"Wah-oooh!"
Chicago native Warren Zevon wrote hundreds of songs in his 56 years, and
he counted among his admirers legendary peers such as Bruce Springsteen, Bob
Dylan and Jackson Browne. But rock fans will always think of him most fondly
when recalling the demonic howl in the chorus of his biggest hit.
"I saw a werewolf drinking a pina colada at Trader Vic's," he sang,
viciously satirizing the singles scene in the Los Angeles of the late '70s.
"His hair was perfect. Wah-oooh! Werewolves of London!"
A lifelong smoker, Mr. Zevon announced in September 2002 that he had been
diagnosed with terminal lung cancer. He spent the final months of his life
reconnecting with his two grown children, Jason and Ariel, and working on a
farewell album, "The Wind," which was released on Aug. 26.
The singer and songwriter died in his sleep on Sunday in his home in
California, his publicist said.
The child of Russian immigrants, Mr. Zevon was born in Chicago on Jan.
24, 1947. His father was a professional gambler, which instilled in the
budding musician an abiding interest in colorful and often crooked
characters. The family moved frequently throughout his childhood, finally
settling in Los Angeles.
Mr. Zevon would become a key purveyor of the highly produced "California
sound" of the '70s, collaborating with friends and neighbors including
Browne (who produced or co-produced five of his early albums), Linda
Ronstadt (for whom he wrote "Poor Poor Pitiful Me"), Glenn Frey and Don
Henley of the Eagles and Lindsey Buckingham and Stevie Nicks of Fleetwood
Mac.
He was an accomplished and creative rock piano player. As a teen, Mr.

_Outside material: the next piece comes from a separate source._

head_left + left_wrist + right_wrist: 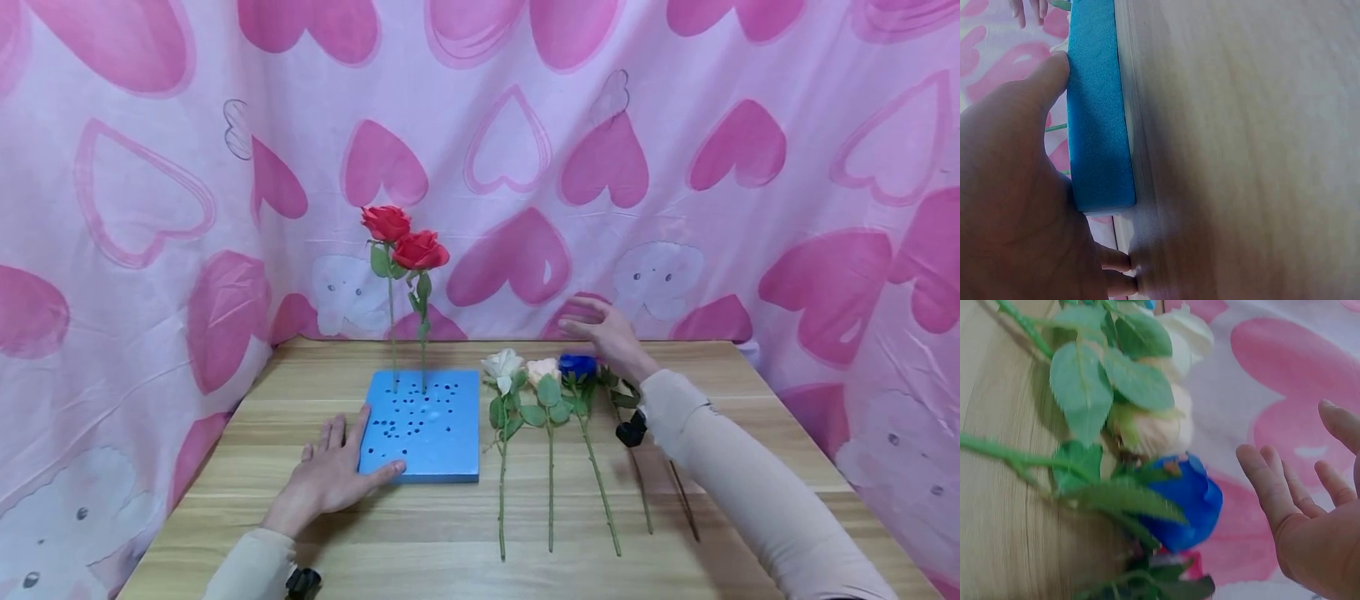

Zevon befriended and learned from another neighbor in the Hollywood Hills,
the renowned Russian composer and pianist Igor Stravinsky. His music often
incorporated classical touches, in addition to folk, rock and even polka
influences.
Mr. Zevon began his professional career in the mid-'60s, when he hopped
into the Corvette his father won in a card game and headed for New York to
become part of a quickly forgotten folk duo called Lyme and Cybelle.
He eventually returned to California, where he wrote jingles for TV
commercials, penned the song "She Quit Me Man" for the soundtrack of
"Midnight Cowboy" and worked as the bandleader for the Everly Brothers.
When he made his first album in 1970, he billed himself as a one-man band
called Zevon. But he didn't connect with the rock audience until his third
disc, 1978's "Excitable Boy," one of the albums produced by Browne.
Propelled by "Werewolves of London," the album reached the Top 10 on
Billboard's pop albums chart, and it stands as Mr. Zevon's finest moment.
With other dark, disturbing but endlessly hummable songs such as "Roland the
Headless Thompson Gunner," "Lawyers, Guns and Money" and the title track
(the twisted tale of a high school rapist and serial killer), "Excitable
Boy" conveys the dark undercurrents that ran just below the shiny facade of
Southern California's cocaine culture.
After "Excitable Boy," Mr. Zevon fell into the throes of alcoholism. His
subsequent albums were never as strong, and he never rocked with quite the
same vigor again.
"I chose a certain path and lived like Jim Morrison but lived 30 more
years," he told the Associated Press. "You make choices and you have to live
with the consequences."
Mr. Zevon rebounded to some extent with "The Envoy" in 1982, but when the
album failed commercially, he fell off the wagon. A long period of therapy
and counseling followed. In 1987, he returned with an album called
"Sentimental Hygiene" that featured a guest appearance by Dylan and backing
by the members of R.E.M., who also played on a second collection of material
in 1990.
"The Wind" is a mixed effort that sometimes borders on maudlin, as on a
cover of Dylan's "Knockin' on Heaven's Door." In other, earlier tunes such
as "I'll Sleep When I'm Dead" and "Things to Do in Denver When You're Dead,"
however, Mr. Zevon faced his impending death with his trademark black humor.
"I always like to have violent lyrics and violent music," he said in
1990. "The knowledge of death and fear of death informs my existence. It's a
safe, kind of cheerful way of dealing with that issue."